Newly installed full-body scanners at American airports give Transportation Security Administration (TSA) employees the ability to use powerful advanced imaging technology (AIT) to see the naked bodies and genitalia of travelers. Four hundred ninety-two full body scanners are expected to be in use by December 2010 and an additional 500 units will be shipped out in 2011. The alternative is reportedly an embarrassing full-body search.
However, a new lawsuit by watchdog group Electronic Privacy Information Center (EPIC) claims the body scanners are easily hackable, store nude pictures for unknown periods of time, and don't even catch terrorists. But that's not the worst news: the collective bargaining agent organization for American Airlines pilots alleges the machines pose a radiation risk.
EPIC has filed a lawsuit in the District of Columbia Court of Appeals urging the court to suspend the AIT body scanner program. Well-known consumer advocate (and 2000 election gadfly) Ralph Nader has also joined EPIC in urging Senate hearings on full body scanners at airports. The federal government's brief in the lawsuit is due by December 15, 2010.
Also named as a petitioner in EPIC's lawsuit is Nadhira al-Khalili, national legal counsel for the Council on American-Islamic Relations (CAIR). CAIR is one of the largest Muslim organizations in the United States and has repeatedly targeted alleged discrimination against Muslim-American airplane passengers in the past. The organization is mentioned several times in EPIC's filing.

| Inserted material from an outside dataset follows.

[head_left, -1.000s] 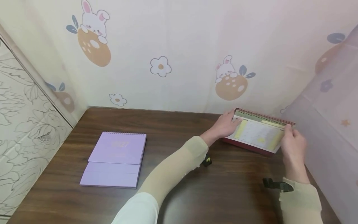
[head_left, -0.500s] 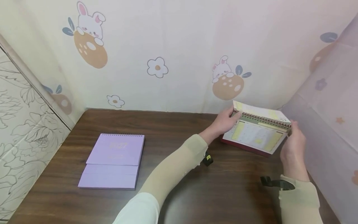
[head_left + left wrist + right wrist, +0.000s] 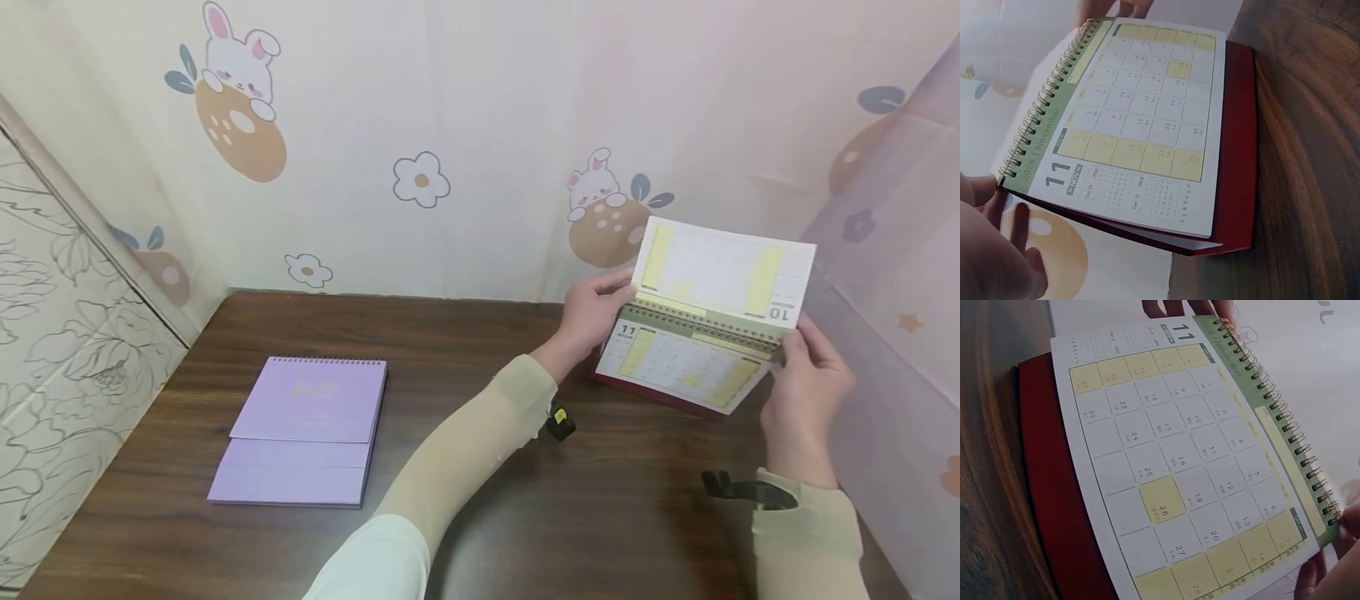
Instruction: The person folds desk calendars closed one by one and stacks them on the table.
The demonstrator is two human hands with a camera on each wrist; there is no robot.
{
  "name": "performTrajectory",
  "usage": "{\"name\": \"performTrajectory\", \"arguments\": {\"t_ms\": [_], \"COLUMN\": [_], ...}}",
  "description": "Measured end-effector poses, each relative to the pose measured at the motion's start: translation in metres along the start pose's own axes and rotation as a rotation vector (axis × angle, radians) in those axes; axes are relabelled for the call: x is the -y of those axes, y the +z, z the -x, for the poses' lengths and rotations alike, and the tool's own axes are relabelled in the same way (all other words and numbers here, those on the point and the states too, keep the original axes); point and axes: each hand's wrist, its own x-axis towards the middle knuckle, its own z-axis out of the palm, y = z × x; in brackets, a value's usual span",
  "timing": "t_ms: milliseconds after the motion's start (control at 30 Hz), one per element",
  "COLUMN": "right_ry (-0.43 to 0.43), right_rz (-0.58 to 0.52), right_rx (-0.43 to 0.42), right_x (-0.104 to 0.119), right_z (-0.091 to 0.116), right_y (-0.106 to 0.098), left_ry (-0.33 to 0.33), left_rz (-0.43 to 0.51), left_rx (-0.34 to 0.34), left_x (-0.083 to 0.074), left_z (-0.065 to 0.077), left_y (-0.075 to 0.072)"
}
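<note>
- A red desk calendar (image 3: 660,395) is being held at the far right of the brown table (image 3: 465,333), near the wall cloth (image 3: 510,100).
- Its left end, by the rings (image 3: 1285,419), is being pinched by the left hand (image 3: 588,315), with the fingers clamped there.
- The right end is being gripped by the right hand (image 3: 810,392), with the thumb in front and fingers behind; whether page 10 is being pinched too cannot be told.
- Page 11 (image 3: 678,354) is being shown in front, so that part looks done.
- Page 10 (image 3: 720,258) is being shown upside down, standing up past the rings. It is not yet lying down at the back, so the page turn seems only partly done.
- The purple calendar (image 3: 300,408) is being touched by no hand; its cover is being left down, well apart on the left.
</note>
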Motion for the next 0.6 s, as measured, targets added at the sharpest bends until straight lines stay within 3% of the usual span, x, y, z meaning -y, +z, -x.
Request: {"name": "performTrajectory", "arguments": {"t_ms": [167, 300, 600], "right_ry": [-0.070, -0.139, -0.158], "right_rz": [-0.082, -0.099, -0.109], "right_rx": [-0.063, -0.060, 0.022], "right_x": [0.005, 0.005, 0.002], "right_z": [-0.003, -0.005, -0.008], "right_y": [-0.004, -0.007, -0.011], "left_ry": [0.078, 0.133, 0.141], "left_rz": [0.032, 0.002, -0.044], "left_rx": [-0.053, -0.049, 0.022], "left_x": [-0.002, 0.000, 0.005], "left_z": [0.000, -0.003, -0.002], "left_y": [-0.003, -0.004, -0.013]}}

But the interesting thing? According to EPIC's legal papers, the government is actively discouraging other airport screening methods, saving images of naked travelers in databases, exposing travelers to unhealthy amounts of radiation ... and the machines don't even work. Here's a list of the highlights of their court filing:
Travelers are, in most cases, not told they can opt out of full body scanners: "The TSA does not, in practice, offer air travelers an alternative to the body scanner search. […] There is also the growing sense, confirmed by the Respondent TSA’s statements, that these pat-downs (alternate searches) have become particularly intrusive. Passengers perceive the pat-down to represent a retaliatory measure for those who do object to the body scanners."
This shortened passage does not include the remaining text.